Work instruction:
The expected response consists solely of the lines from the line with "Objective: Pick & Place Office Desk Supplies" through the last line of the material below, copied exactly.

-=-=-

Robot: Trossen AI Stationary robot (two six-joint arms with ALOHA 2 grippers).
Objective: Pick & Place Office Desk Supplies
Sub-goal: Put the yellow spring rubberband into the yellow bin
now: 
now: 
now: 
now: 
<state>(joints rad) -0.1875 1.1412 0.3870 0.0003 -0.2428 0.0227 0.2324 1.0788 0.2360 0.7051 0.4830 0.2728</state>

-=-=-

Written solution:
Objective: Pick & Place Office Desk Supplies
Sub-goal: Put the yellow spring rubberband into the yellow bin
now: 
now: 
now: 
now: 
<state>(joints rad) -0.1875 1.1412 0.3870 0.0003 -0.2428 0.0227 0.2324 1.0788 0.2360 0.7051 0.4830 0.2728</state>

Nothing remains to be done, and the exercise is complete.